Tag Archives: teenage grief

#BookReview ‘All Our Squandered Beauty’ by @troutiemcfish #novella #grief

At 122 pages, All Our Squandered Beauty by Yorkshire writer Amanda Huggins packs a powerful punch. It is a sensitively managed novella of a teenager navigating young love, relationships and sex while pulled underwater by grief for the father who died when she was young. His disappearance at sea has never been explained, his body never found; but gossip is becoming history. Kara Bradshaw, believing he would never leave her, hangs on to memories of time they spent together, sure of his love. Amanda Huggins

It is 1978 at Elmwick Bay in Yorkshire. Kara’s youth was punctuated by life beside the sea, gathering sea glass from the sand, identifying the birds flying overhead, watching stars in the night sky, tales of local legends and folklore. All occupations she enjoyed with her father. Now as a seventeen-year-old, Kara hangs out with bikers at Charelli’s café and the amusement arcade but fancies her art teacher, Leo. A thread running throughout the book is that all is not always as it seems, something Kara must understand if she is to accept the past and move on into adulthood. But first she must acknowledge her grief and let her father go.

A promising artist, Kara cannot wait to leave school for university in London. But her best friend Louise seems happy to settle for a life at home with her boyfriend, and Kara’s mother has moved inland where the sea is out of sight. Kara knows her boyfriend Marty would like to marry her and have babies, but she wants more. More love, more life, just more. Huggins writes with delicacy about a fragile teenager who knows what she wants but not why, seeking a path of learning without a father to guide her. Seven years have passed since villagers gossiped that Ged Bradshaw hadn’t really died at sea but ran away with Lola Armitage. Kara sees Lola everywhere, follows her only to discover it is someone she has never seen before.

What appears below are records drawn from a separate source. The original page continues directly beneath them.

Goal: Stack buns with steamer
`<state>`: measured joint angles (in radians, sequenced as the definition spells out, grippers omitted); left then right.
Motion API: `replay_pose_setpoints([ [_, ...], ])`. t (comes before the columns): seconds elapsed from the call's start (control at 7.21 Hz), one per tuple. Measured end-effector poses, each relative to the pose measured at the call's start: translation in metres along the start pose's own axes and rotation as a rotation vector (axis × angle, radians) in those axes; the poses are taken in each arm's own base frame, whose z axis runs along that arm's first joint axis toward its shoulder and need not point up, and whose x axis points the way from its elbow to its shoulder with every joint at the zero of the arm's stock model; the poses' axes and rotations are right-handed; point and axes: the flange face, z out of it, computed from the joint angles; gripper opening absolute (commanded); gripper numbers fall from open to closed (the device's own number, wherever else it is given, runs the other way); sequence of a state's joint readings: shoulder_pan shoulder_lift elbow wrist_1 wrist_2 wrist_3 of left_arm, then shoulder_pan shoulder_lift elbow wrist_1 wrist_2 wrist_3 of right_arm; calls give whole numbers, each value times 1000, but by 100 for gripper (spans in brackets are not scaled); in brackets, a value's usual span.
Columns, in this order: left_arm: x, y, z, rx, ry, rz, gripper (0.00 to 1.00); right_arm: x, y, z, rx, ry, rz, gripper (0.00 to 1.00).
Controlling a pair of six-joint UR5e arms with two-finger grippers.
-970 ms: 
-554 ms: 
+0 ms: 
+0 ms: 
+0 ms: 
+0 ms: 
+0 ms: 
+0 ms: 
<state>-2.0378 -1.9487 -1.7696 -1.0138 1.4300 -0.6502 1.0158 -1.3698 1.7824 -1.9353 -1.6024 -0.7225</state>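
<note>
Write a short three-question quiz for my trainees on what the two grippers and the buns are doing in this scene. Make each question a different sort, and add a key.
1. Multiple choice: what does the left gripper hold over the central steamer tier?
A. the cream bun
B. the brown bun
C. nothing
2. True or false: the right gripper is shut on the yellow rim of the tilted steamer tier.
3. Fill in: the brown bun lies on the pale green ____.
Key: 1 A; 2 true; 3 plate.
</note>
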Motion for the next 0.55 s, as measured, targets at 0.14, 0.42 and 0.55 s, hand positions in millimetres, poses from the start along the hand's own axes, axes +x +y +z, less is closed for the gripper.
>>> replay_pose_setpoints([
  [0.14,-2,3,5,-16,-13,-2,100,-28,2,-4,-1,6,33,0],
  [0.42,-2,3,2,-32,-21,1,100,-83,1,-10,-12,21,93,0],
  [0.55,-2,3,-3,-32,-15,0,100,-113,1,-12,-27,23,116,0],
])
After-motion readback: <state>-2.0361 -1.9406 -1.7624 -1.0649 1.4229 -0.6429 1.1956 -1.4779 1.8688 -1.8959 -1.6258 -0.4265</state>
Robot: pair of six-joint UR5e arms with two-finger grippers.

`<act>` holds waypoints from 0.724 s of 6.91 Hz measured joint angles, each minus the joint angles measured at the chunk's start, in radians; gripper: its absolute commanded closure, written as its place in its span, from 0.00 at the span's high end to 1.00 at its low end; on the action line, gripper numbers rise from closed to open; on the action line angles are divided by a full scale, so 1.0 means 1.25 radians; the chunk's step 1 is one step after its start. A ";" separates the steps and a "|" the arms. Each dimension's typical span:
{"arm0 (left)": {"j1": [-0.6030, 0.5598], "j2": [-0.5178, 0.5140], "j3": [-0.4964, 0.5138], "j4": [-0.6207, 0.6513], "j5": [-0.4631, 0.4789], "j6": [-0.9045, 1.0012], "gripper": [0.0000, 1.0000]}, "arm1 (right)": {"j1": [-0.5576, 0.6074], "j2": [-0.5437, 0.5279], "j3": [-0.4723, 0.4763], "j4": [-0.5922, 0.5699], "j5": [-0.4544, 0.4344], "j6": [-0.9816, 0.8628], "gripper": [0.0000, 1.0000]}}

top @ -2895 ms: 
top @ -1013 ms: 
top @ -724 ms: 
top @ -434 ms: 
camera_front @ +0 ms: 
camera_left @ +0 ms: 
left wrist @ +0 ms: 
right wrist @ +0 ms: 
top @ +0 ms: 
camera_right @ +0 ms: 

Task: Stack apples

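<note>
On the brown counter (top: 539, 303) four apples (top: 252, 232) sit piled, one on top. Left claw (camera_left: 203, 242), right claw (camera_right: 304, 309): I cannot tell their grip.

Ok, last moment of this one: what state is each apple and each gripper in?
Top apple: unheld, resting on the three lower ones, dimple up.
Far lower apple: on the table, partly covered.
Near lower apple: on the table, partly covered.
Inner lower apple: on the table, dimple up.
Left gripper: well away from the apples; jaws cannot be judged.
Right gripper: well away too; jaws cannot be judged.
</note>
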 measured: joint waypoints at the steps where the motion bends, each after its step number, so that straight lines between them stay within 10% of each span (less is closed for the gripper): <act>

Kara, unable to understand she still grieves for her father in hundreds of small ways, is seeking definitive answers to unanswerable questions. She looks for escape and finds it in art teacher Leo who offers her place at a summer art school in Greece, funded by the Philip Patou Art Foundation. Kara jumps at the chance. What she finds in Greece is not what she expected. Huggins is a successful travel writer and her description of the island of Lyros is beautiful, seen through the eyes of artist Kara who compares it with her seaside hometown.

This coming-of-age story passes quickly, I read it in two sittings and was left curious. I longed to see more – of Kara’s childhood and of the woman she will become. All Our Squandered Beauty is the story of one summer in her life, interwoven with reminiscences of her father. Huggins’ writing is, as always, delightful, her technical skill invisible on the page leaving the reader to dwell on the emotions. The short fiction form doesn’t allow the exploration in depth of all Huggins’ themes, and hopefully she is turning her attention to a novel.
BUY THE BOOK

Read my reviews of Amanda Huggins’ short story collections, Brightly Coloured Horses and Separated from the Sea and her poetry collection, The Collective Noun for Birds.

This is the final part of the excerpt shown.